The following guide is adapted from the notes_sycl.txt available within the source code tar ball discussed below.

NAMD 2.15 Release Notes for Intel® Max Series GPU support

Intel GPUs are supported with a new code path implemented in SYCL (https://www.khronos.org/sycl/) together with Intel's new oneAPI toolkit (https://www.intel.com/content/www/us/en/developer/tools/oneapi/overview.html) used to build the SYCL code and provide some additional library support.

NAMD's SYCL code presently provide GPU-offload functionality, with force kernels implemented for the non-bonded and bonded force terms and for the PME kernels. For now, we reuse the existing NAMD simulation parameters to similarly control SYCL kernel behavior, e.g., bondedCUDA, usePMECUDA, PMEoffload. Development work to port NAMD's GPU-resident CUDA kernels is ongoing.

Building the code requires setting up Intel's oneAPI. Download the oneAPI base toolkit to obtain the DPC++ compiler (dpcpp), oneMKL, and oneDPL (https://www.intel.com/content/www/us/en/developer/tools/oneapi/base-toolkit-download.html).

NAMD has been tested with Intel oneAPI 2023.2.1, oneAPI 2024.0, agama-ci-devel/736.25, Ubuntu 22.04 on Intel® Data Center GPU Max 1550, Intel® Data Center GPU Max 1100.

Obtaining the code

NAMD's SYCL code is available in two forms. There is a source tar ball available:

An alternative way to get source code is through NAMD's repository hosted on GitLab. Obtaining access to the repository requires registering at https://www.ks.uiuc.edu/Research/namd/gitlabrequest.html which might take 24 hours to enable access. Once access has been enabled, the code is retrieved as follows:

  • git clone https://gitlab.com/tcbgUIUC/namd.git
  • cd namd
  • git checkout oneapi-forces
The tar ball is simply a snapshot of this "oneapi-forces" branch:
  • tar xzf NAMD_2.15alpha3_Source.tar.gz
  • cd namd

Building multicore version

Building a complete NAMD binary from source code requires:

  • a compiled version of the Charm++/Converse library;
  • a compiled version of the TCL library and its header files;
  • a compiled version of the FFTW library and its header files;
  • a C shell (csh/tcsh) to run the script used to configure the build.

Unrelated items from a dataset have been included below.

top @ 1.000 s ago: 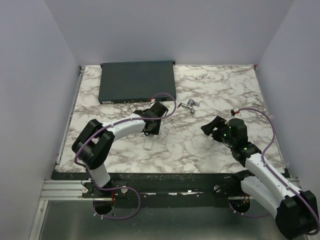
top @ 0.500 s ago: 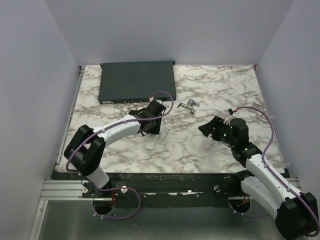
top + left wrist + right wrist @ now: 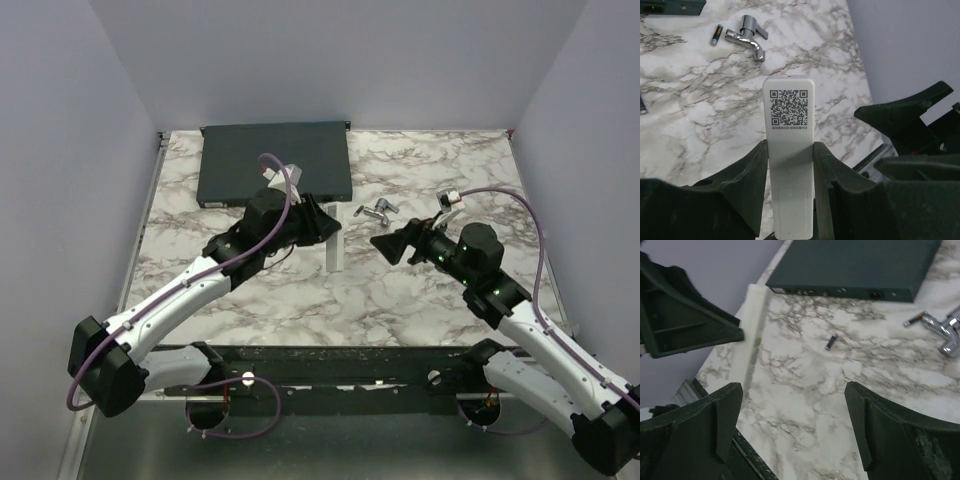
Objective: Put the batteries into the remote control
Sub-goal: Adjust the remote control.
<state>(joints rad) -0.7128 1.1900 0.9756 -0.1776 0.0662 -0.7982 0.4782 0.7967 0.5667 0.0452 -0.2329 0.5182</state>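
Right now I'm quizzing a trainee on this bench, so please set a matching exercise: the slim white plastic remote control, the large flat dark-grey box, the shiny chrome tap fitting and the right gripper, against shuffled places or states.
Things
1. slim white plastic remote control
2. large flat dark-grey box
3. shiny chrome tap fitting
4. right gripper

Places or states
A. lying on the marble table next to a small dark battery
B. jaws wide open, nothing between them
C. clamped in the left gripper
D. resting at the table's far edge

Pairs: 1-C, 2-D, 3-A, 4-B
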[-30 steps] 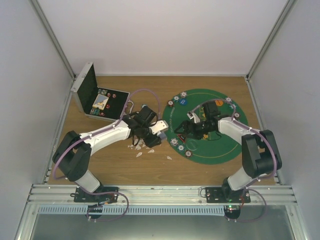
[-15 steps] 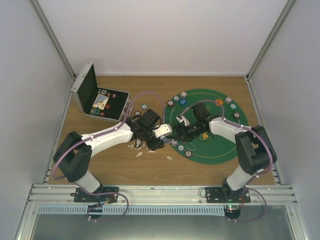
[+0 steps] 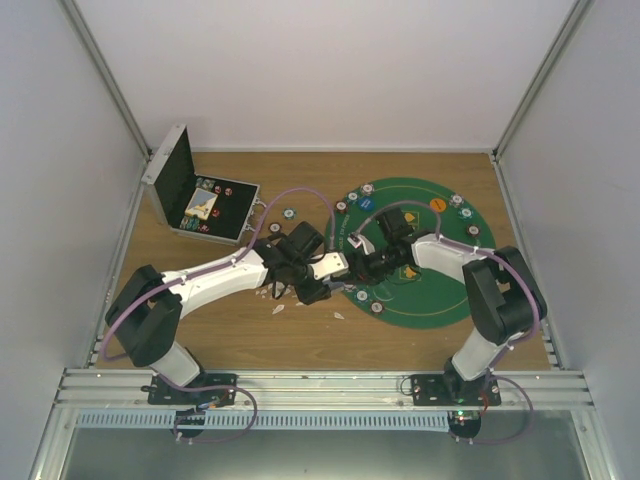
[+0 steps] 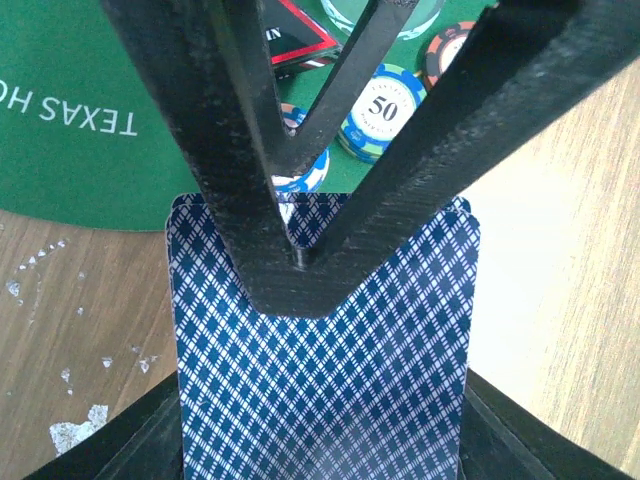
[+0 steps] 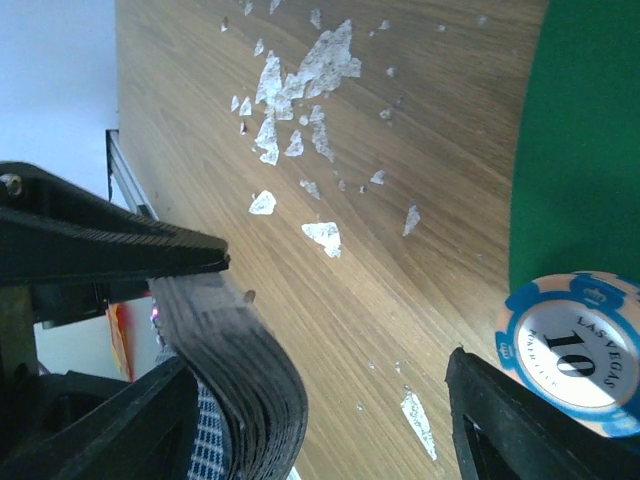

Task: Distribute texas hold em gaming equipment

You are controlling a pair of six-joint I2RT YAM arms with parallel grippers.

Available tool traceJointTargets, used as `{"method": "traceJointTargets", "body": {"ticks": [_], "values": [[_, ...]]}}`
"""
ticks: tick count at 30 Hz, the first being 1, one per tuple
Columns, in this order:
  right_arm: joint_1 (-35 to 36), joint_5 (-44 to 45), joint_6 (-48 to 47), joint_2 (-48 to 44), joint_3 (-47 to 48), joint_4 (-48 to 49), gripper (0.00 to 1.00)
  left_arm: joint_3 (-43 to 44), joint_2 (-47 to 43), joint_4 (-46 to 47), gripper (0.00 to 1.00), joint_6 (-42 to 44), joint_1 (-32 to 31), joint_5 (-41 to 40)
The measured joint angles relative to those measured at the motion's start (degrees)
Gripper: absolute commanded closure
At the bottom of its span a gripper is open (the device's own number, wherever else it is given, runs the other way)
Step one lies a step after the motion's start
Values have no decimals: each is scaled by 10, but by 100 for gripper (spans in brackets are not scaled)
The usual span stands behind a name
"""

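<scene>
My left gripper (image 3: 322, 268) is shut on a deck of blue diamond-backed playing cards (image 4: 320, 370), held low over the wood at the left rim of the green mat (image 3: 440, 295). My right gripper (image 3: 352, 264) meets it from the right. Its jaws are open around the deck's free end. The bent card edges (image 5: 250, 370) lie against one finger, with a wide gap to the other. A "50" chip (image 4: 385, 105), a red-black triangular token (image 4: 300, 40) and a blue "10" chip (image 5: 575, 350) lie on the mat close by.
An open case (image 3: 200, 200) stands at the back left, with loose chips (image 3: 290, 212) beside it. More chips (image 3: 457, 200) ring the mat. White scraps (image 3: 280, 305) litter the wood under the left arm.
My right gripper has swung left off the mat to the deck, and its jaws have narrowed. My left gripper has carried the deck slightly right, toward the mat's rim.
</scene>
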Motion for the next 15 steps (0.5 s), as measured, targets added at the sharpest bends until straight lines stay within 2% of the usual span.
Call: {"method": "traceJointTargets", "body": {"ticks": [8, 15], "values": [[0, 26, -5, 1, 3, -15, 42, 0, 0, -1, 42, 5, -4, -11], [-8, 42, -5, -13, 1, -16, 43, 0, 0, -1, 42, 8, -5, -18]]}}
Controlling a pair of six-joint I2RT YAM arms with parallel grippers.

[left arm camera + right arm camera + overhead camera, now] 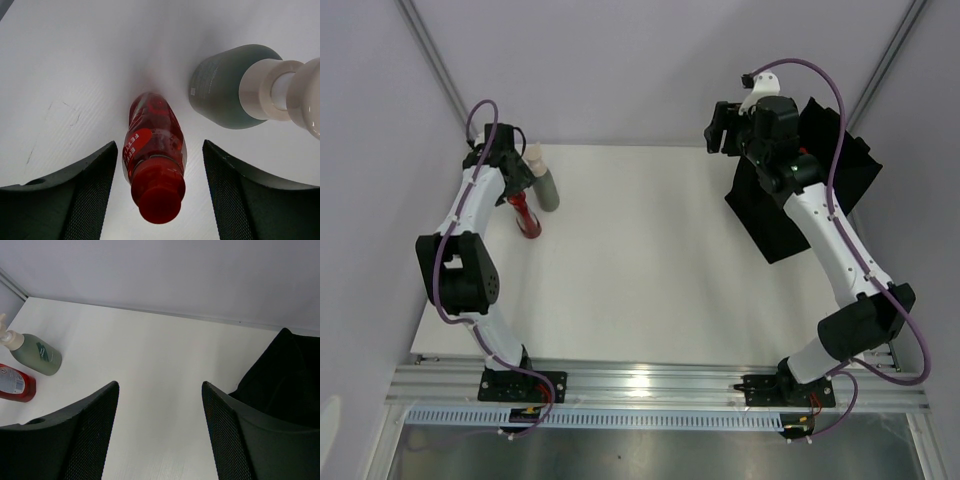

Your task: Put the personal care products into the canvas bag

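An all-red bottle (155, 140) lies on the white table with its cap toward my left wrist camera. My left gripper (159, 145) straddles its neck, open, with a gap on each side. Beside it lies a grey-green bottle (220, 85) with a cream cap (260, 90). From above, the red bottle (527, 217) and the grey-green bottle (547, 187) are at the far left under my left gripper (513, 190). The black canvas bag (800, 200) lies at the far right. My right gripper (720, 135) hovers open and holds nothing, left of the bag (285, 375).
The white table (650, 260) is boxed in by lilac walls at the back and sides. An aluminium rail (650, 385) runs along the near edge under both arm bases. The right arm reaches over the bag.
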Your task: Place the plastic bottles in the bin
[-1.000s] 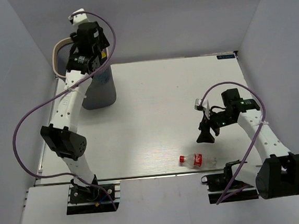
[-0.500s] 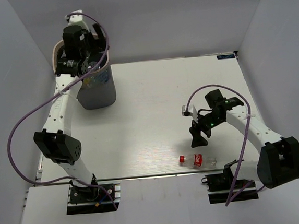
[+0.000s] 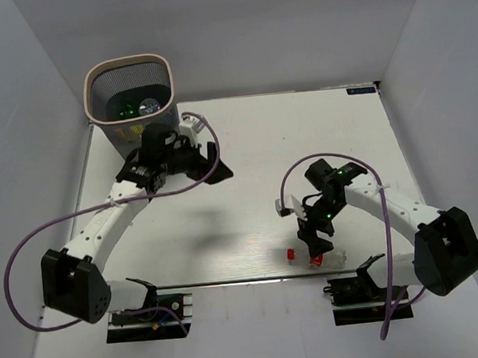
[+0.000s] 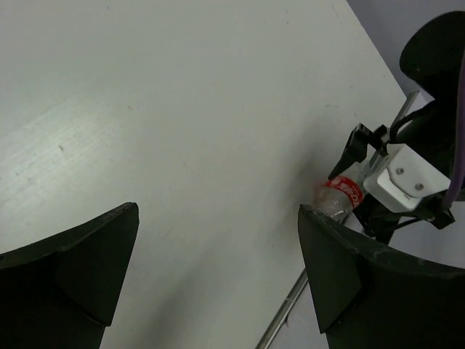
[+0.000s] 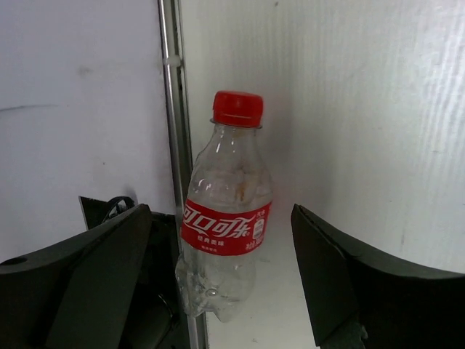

Precompiled TCL and FFTW libraries are available from http://www.ks.uiuc.edu/Research/namd/libraries/. From within the base level namd directory, either from the tar ball or from cloning the repo, issue the following commands:

  • wget http://www.ks.uiuc.edu/Research/namd/libraries/tcl8.5.9-linux-x86_64-threaded.tar.gz
  • tar xzf tcl8.5.9-linux-x86_64-threaded.tar.gz
  • ln -s tcl8.5.9-linux-x86_64-threaded tcl
  • wget http://www.ks.uiuc.edu/Research/namd/libraries/fftw-linux-x86_64.tar.gz
  • tar xzf fftw-linux-x86_64.tar.gz
  • ln -s linux-x86_64 fftw
By having directory links named "tcl" and "fftw", the build system will automatically configure to use these libraries.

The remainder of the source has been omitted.